There are a number of criteria which must be satisfied in order to qualify for a State pension contributory, whether at full or reduced level. These include that the person must be aged 66 or over, and that they have at least 520 paid contributions, i.e., a minimum of 10 years. Provided a person satisfies all the relevant conditions, they may qualify for a State pension contributory, the minimum personal rate of which is €93.20, and the maximum personal rate of which is €233.30.

Since the contributory pension was introduced in 1961, the ‘yearly average’ contributions test has been used in calculating the level of pension entitlement, where the total contributions paid or credited are divided by the number of years of the working life (from their entry into insurable employment up to the year prior to their reaching State pension age).
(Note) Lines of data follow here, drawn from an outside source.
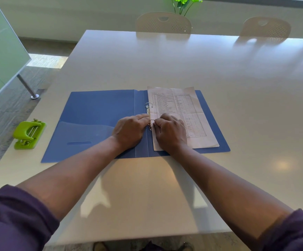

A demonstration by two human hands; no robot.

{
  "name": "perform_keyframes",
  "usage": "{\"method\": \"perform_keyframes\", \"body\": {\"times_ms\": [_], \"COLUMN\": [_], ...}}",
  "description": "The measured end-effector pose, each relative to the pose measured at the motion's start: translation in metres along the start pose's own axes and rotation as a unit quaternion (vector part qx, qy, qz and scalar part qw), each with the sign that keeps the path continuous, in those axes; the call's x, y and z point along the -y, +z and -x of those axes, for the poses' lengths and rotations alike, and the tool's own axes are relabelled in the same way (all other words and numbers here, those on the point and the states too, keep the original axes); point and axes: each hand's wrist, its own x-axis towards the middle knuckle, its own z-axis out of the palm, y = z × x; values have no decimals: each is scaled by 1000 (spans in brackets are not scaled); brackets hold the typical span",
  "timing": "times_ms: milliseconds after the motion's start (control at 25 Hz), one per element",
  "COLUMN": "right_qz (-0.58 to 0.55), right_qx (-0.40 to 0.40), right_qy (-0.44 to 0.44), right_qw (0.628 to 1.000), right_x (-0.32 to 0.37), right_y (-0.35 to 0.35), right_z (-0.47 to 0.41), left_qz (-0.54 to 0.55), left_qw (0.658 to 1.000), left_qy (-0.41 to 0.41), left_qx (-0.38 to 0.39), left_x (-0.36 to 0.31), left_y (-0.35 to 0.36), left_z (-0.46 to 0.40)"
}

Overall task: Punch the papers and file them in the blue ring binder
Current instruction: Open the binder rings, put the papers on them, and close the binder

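Observation:
The blue ring binder (96, 113) lies open and flat on the white table (165, 66). A stack of printed papers (181, 109) rests on its right half, its left edge at the metal rings (148, 105). My left hand (129, 131) lies on the binder's spine, fingertips at the lower ring. My right hand (170, 131) sits on the papers with curled fingers pinching the lower ring. The upper ring stands visible above both hands; whether it is closed I cannot tell.
A green hole punch (28, 134) stands near the table's left edge, left of the binder. Two white chairs (163, 22) are at the far side, with a green plant (183, 2) behind. A frosted glass partition (0, 51) stands off to the left.

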Motion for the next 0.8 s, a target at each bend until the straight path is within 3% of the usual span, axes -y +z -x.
{"method": "perform_keyframes", "body": {"times_ms": [360,560,680,800], "right_qz": [-6,-11,-5,19], "right_qx": [-2,3,12,9], "right_qy": [5,-17,-50,-84], "right_qw": [1000,1000,999,996], "right_x": [1,-4,-10,-16], "right_y": [-1,-3,-7,-12], "right_z": [0,-1,-1,-3], "left_qz": [55,107,92,81], "left_qw": [998,987,977,972], "left_qy": [-42,-105,-139,-157], "left_qx": [5,54,130,157], "left_x": [-8,-13,-26,-36], "left_y": [-5,-7,-11,-12], "left_z": [-1,1,1,1]}}
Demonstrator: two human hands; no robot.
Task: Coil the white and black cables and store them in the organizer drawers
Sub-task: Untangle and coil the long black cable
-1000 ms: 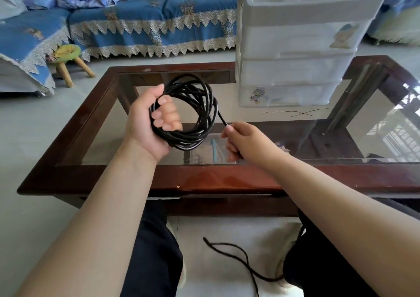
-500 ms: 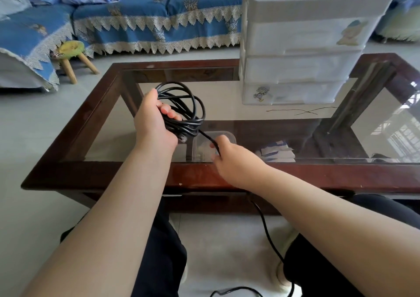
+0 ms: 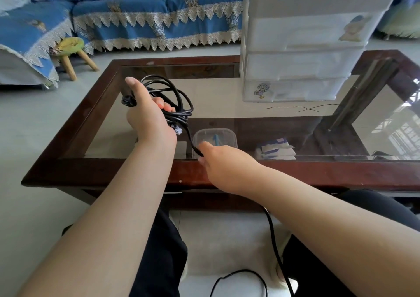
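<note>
Standing on glass-topped table (image 3: 295,174): white organizer drawers (image 3: 302,46); blue sofa (image 3: 159,12) behind.

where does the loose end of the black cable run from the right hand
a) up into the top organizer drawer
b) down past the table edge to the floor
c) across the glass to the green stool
b, from the right hand the black cable drops below the dark wooden table edge and loops on the floor.

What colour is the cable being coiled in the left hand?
Black. The black cable shows best in the head view, looped in the left hand.
</note>
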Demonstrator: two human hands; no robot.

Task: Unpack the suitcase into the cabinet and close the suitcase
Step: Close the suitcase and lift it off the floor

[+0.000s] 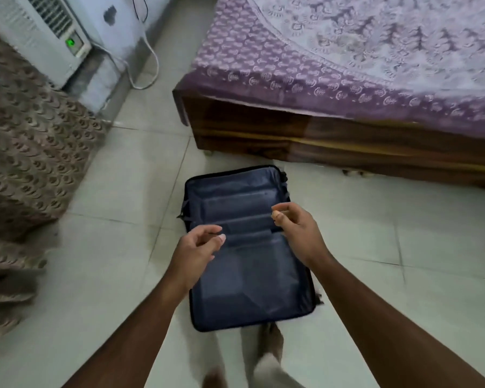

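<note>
A dark blue suitcase lies open on the tiled floor, showing only its blue lining and flat inner pockets. I see nothing inside it. My left hand hovers over its left edge, fingers loosely curled and holding nothing. Over the right edge is my right hand, also held loosely with fingers apart and nothing in it. No cabinet is in view.
A wooden bed with a purple patterned sheet stands just beyond the suitcase. A brown patterned curtain hangs at the left, below a white air conditioner with a cable. My foot is at the suitcase's near edge.
</note>
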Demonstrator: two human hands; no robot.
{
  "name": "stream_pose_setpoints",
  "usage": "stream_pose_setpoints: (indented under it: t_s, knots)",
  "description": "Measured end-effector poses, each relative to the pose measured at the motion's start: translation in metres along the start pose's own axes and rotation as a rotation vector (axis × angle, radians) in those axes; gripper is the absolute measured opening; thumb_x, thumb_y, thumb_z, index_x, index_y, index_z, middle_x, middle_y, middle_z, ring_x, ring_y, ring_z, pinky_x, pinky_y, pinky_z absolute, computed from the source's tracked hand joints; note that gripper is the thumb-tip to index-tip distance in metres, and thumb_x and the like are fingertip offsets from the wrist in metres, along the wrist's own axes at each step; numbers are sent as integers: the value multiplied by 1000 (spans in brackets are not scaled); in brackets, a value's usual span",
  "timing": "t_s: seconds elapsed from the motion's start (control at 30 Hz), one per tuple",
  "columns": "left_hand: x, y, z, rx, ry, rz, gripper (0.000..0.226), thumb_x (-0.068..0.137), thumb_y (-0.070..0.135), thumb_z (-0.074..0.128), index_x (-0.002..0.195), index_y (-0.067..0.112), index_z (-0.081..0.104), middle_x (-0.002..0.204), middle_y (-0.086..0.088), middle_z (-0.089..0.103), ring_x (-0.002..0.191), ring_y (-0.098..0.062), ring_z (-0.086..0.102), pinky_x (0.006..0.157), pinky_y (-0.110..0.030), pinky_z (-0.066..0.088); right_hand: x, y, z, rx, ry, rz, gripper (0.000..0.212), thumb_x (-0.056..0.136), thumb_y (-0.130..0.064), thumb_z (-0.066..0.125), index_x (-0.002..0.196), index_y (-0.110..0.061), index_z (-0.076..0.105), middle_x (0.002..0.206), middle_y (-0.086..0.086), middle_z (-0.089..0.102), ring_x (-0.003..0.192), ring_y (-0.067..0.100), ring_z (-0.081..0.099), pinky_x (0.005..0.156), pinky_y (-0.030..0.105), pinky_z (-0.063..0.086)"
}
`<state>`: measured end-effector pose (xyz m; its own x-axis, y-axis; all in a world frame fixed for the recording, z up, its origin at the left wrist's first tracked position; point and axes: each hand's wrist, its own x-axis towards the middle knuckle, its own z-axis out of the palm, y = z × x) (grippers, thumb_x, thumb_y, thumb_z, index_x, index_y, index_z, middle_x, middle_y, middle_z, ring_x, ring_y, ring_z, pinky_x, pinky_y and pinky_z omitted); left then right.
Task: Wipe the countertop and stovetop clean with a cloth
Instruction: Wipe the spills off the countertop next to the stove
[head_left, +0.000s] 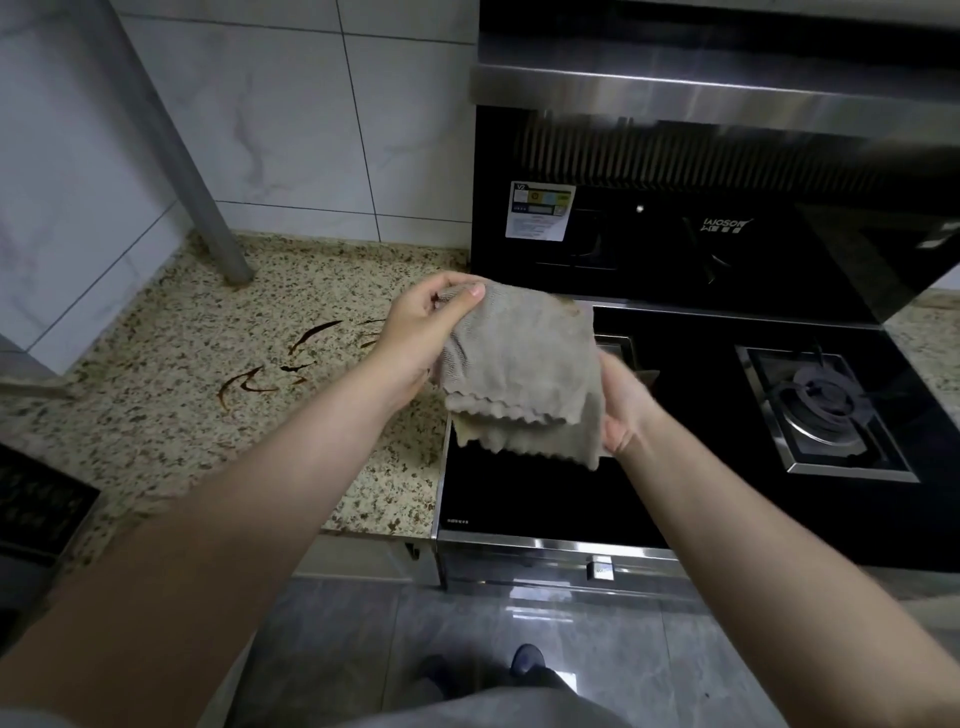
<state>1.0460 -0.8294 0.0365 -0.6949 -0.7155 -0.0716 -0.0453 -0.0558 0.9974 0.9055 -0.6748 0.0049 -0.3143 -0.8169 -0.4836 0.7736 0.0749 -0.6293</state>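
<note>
Both hands hold a folded grey cloth (519, 364) above the stovetop (675, 415): left hand (415, 343) pinches its top corner, right hand (626, 405) grips its side. Brown streaks (291, 364) mark the speckled bench (156, 415).

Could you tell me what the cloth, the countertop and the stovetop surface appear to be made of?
The cloth looks like soft grey microfibre or terry: fuzzy nap, scalloped hem. The countertop seems to be polished speckled granite or a similar stone composite. The stovetop looks like glossy black glass, judging by its reflections, with a brushed steel front edge.
</note>
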Motion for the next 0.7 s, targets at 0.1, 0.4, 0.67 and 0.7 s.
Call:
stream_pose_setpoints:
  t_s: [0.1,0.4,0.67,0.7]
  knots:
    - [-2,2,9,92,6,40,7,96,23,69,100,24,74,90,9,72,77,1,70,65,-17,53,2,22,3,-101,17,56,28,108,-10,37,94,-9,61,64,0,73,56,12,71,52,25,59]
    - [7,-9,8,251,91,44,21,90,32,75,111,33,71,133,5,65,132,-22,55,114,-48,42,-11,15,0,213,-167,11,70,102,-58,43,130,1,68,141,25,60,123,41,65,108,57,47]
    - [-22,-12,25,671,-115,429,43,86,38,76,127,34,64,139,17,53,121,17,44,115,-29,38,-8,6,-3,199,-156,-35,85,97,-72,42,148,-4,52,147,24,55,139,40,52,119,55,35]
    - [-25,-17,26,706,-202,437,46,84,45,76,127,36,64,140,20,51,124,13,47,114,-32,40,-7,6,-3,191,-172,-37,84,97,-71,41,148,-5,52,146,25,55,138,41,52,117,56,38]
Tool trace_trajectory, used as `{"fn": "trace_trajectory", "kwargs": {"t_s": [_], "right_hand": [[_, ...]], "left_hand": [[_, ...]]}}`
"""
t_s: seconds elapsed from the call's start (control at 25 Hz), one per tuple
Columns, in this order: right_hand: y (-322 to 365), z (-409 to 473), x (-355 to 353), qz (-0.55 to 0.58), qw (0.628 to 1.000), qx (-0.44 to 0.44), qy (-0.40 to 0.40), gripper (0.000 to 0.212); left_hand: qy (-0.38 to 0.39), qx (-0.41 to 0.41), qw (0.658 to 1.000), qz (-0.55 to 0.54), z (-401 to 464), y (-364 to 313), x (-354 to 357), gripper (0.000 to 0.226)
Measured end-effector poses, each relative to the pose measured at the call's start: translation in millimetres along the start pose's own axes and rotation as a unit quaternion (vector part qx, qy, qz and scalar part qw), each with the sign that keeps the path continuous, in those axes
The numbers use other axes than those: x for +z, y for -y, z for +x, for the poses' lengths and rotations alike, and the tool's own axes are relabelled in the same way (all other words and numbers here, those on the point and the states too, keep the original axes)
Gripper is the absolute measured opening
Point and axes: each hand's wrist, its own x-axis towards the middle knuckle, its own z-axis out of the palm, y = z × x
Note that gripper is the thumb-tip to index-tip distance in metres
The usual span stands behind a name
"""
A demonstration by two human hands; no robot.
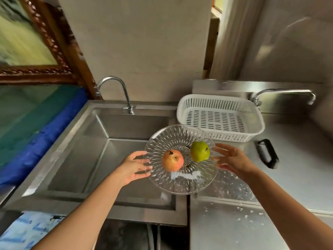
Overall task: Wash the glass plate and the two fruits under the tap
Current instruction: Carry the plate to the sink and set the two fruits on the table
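A clear cut-glass plate (180,183) hangs in the air over the right edge of the steel sink (75,159). On it lie a red-orange apple (172,160) and a green fruit (200,151), both with dark specks of dirt. My left hand (134,166) grips the plate's left rim, fingers under and over the glass. My right hand (232,159) holds the right rim, its fingers partly seen through the glass. The curved tap (115,87) stands behind the sink with no water running.
A white slotted plastic basket (252,130) sits on the steel counter at the right, behind the plate. A second tap (284,94) reaches over the counter's far right. A black object (268,153) lies on the counter. Blue-green sheeting (36,127) borders the sink's left.
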Motion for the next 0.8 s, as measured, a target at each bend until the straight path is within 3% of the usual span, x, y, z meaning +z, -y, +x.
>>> {"fn": "trace_trajectory", "kwargs": {"t_s": [0.44, 0.8], "right_hand": [[-19, 43, 224, 0.049, 0.998, 0.021, 0.046, 0.053], [-22, 127, 309, 0.023, 0.997, 0.023, 0.063, 0.054]], "left_hand": [[-0.045, 0.005, 0.998, 0.033, -13, -36, -230, 0.056], [-0.09, -0.004, 0.995, 0.038, 64, -46, -311, 0.058]]}}
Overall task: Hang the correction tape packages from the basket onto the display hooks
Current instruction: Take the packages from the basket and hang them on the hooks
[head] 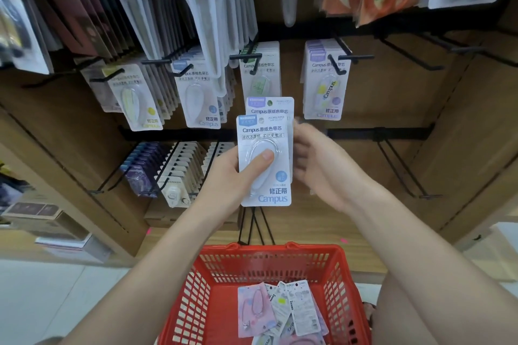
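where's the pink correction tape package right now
In the head view, the pink package lies at the bottom centre, in the red basket, on the left side of the loose pile of packages there.
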A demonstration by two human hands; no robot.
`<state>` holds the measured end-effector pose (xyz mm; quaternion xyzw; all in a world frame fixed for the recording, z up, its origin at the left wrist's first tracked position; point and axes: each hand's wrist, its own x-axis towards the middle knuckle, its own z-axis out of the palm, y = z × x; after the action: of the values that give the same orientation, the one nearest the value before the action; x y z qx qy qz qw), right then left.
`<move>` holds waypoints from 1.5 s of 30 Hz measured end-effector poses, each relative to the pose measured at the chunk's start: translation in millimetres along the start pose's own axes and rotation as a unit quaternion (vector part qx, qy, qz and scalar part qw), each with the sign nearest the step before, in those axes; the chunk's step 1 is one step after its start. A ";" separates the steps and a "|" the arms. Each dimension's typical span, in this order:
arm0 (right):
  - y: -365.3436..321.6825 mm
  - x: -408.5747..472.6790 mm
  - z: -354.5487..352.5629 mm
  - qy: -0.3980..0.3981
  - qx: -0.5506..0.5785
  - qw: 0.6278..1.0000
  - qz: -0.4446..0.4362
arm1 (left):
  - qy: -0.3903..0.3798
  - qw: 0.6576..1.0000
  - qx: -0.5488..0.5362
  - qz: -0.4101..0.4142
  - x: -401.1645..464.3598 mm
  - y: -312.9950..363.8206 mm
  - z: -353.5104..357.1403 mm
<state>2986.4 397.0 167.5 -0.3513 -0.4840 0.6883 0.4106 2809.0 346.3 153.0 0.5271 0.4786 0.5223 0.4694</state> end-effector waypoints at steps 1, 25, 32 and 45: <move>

The home-makers scheme makes qualification for a higher rate of State pension (contributory) easier for those who take time out of the workforce for caring duties. The scheme, which was introduced in and took effect for such periods from 1994, allows up to 20 years spent caring for children under 12 years of age (or caring for incapacitated people over that age) to be disregarded when a person’s social insurance record is being averaged for pension purposes, subject to the standard qualifying conditions for State pension contributory also being satisfied. This has the effect of increasing the yearly average of the pensioner, which is used to set the rate of their pension.

It should also be noted that, where people cannot qualify for a full rate contributory pension as a result of an intermittent PRSI record, the social protection system provides alternative methods of supporting such people in old age. For example, if their spouse has a contributory pension, they may qualify for an Increase for a Qualified Adult amounting up to 90% of a full rate pension, which by default is paid directly to them. Alternatively, they may qualify for a means-tested State pension (non-contributory), amounting up to 95% of the maximum contributory pension rate.

The National Pensions Framework (2010) proposed that a “Total Contribution Approach” (TCA) should replace the yearly average approach for new pensioners from 2020. The aim of this approach is to make the rate of contributory pension more closely match contributions made by a person. Officials of my Department are currently working on the detailed development of the TCA with a view to making proposals for consideration in the first half of next year. It’s worth noting that this is a very significant reform with considerable legal, administrative, and technical elements in its implementation. An important element in the final design of the scheme will be the position of people who have gaps in their contribution records for various reasons, and this factor is being considered very carefully in developing this reform.

I hope this clarifies the matter for the Deputy.